This recent analysis by Maurizio d'Orlando (AsiaNews - U.S. debt approaches insolvency; Chinese currency reserves at risk - 19 Dec 2008) suggests the debt needed to be raised by the US to pay for the bailout has severe negative long term consequence. Here is an excerpt from the article (our own emphasis in BOLD):

... In the early months of next year, when the official data are published, the United States will run a serious risk of insolvency. This would involve, in the first place, a valuation crisis for the dollar. After this, the United States could face a social crisis like that in Argentina in 2001. A crisis in U.S. public debt would likely have a severe impact on the Asian countries that are the main exporters to the United States, China first among them. Chinese monetary authorities, thanks to a steeply undervalued artificial exchange rate, by about 55%, have limited imports (including food) and have achieved an export surplus. This has allowed them to accumulate a large stockpile of dollar reserves.
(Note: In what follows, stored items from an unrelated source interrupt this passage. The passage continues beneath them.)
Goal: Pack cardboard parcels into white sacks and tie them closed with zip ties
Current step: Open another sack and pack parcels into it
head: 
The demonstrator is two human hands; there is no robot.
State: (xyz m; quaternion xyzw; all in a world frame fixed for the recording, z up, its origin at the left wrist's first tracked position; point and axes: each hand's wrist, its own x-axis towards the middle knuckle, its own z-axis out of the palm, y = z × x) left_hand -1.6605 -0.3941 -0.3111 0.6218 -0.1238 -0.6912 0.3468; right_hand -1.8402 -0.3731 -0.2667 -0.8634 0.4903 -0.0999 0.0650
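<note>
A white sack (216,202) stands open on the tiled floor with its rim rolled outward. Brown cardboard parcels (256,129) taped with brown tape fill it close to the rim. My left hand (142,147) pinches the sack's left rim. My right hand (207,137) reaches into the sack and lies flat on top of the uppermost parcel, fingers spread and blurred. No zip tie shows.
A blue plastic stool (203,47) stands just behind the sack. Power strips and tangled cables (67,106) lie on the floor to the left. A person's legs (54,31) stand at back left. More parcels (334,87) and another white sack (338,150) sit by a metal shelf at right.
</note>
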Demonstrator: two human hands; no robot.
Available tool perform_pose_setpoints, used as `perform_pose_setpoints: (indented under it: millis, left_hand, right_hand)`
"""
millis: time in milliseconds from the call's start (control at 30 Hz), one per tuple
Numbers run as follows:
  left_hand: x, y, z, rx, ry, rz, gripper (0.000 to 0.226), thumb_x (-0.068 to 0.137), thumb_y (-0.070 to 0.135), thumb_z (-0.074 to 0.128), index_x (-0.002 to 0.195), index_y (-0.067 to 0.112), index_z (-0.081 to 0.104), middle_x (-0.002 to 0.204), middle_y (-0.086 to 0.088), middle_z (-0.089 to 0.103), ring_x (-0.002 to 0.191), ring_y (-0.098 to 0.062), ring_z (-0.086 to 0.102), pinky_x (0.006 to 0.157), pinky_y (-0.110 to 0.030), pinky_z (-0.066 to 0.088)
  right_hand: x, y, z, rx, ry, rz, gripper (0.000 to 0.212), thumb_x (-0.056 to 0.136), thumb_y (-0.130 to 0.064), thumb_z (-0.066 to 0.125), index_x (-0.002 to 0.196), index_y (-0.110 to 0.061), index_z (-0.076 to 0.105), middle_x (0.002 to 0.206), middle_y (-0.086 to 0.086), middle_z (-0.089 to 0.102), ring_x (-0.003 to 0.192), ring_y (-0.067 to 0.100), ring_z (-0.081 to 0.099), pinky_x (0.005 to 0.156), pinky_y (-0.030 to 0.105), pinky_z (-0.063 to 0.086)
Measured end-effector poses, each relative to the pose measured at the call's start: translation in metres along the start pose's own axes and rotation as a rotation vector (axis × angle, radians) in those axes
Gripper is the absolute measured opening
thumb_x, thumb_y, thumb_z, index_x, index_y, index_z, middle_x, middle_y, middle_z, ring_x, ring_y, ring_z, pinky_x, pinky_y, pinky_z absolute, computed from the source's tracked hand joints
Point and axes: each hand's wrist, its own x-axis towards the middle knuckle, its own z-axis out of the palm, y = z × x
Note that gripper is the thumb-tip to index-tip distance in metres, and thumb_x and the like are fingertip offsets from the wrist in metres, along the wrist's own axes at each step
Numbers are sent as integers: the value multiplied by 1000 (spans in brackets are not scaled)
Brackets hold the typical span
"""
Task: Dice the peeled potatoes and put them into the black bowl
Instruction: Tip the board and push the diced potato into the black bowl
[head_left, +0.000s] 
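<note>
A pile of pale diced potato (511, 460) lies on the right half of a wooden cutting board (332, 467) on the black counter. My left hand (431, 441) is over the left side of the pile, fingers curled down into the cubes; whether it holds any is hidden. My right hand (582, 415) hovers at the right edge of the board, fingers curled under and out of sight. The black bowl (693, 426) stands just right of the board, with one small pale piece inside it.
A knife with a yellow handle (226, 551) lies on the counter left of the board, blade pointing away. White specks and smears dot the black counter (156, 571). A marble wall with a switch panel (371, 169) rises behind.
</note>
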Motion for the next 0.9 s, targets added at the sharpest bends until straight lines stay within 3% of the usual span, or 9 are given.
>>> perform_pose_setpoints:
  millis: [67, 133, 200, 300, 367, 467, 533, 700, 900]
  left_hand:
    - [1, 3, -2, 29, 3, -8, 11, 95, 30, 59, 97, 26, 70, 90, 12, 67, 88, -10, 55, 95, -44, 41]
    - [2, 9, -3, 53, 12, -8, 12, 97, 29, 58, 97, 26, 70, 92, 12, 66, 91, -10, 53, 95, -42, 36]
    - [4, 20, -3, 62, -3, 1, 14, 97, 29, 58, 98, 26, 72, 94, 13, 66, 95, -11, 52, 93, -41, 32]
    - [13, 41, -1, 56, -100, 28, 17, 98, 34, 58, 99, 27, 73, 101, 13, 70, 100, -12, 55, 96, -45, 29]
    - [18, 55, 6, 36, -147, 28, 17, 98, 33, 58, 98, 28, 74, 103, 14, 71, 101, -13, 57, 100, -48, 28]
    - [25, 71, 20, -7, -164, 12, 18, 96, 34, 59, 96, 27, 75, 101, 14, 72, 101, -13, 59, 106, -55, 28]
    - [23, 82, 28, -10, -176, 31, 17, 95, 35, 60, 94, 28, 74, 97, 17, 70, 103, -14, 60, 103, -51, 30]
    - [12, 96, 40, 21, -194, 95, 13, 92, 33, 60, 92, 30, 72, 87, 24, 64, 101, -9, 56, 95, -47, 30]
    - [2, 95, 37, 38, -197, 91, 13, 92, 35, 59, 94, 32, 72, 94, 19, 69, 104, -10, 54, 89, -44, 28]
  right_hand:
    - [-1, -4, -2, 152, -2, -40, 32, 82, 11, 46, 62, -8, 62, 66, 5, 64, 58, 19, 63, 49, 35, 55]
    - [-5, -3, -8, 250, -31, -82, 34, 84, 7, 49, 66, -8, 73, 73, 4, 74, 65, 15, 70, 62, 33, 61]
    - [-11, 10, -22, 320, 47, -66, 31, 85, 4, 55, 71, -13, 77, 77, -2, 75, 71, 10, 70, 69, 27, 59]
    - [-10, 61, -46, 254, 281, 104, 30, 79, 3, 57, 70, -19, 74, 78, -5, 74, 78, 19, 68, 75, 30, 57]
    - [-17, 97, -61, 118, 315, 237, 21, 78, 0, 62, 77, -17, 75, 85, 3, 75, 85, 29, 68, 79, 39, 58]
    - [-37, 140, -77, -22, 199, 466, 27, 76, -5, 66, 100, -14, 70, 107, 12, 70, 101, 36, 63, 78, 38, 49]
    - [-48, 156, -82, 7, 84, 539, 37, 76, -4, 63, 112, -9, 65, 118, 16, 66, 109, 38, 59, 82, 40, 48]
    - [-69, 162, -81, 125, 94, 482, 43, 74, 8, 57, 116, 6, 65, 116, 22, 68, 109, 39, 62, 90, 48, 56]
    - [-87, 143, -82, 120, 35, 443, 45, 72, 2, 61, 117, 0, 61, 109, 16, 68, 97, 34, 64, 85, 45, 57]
In a currency crisis, China risks losing much of the value of its accumulated currency reserves. At the same time, pressure on imports (wheat, other grains, and meat) have led to inflation in the prices of food, the most important expenditure for more than 900 million Chinese. This is nothing more than a small confirmation of the recent statements of the pope, in his message for the World Day for Peace, where the pontiff calls the current financial system and its methods "based upon very short-term thinking," without depth and breadth (nos. 10-12), preoccupied with creating wealth from nothing and leading the planet to its current disaster.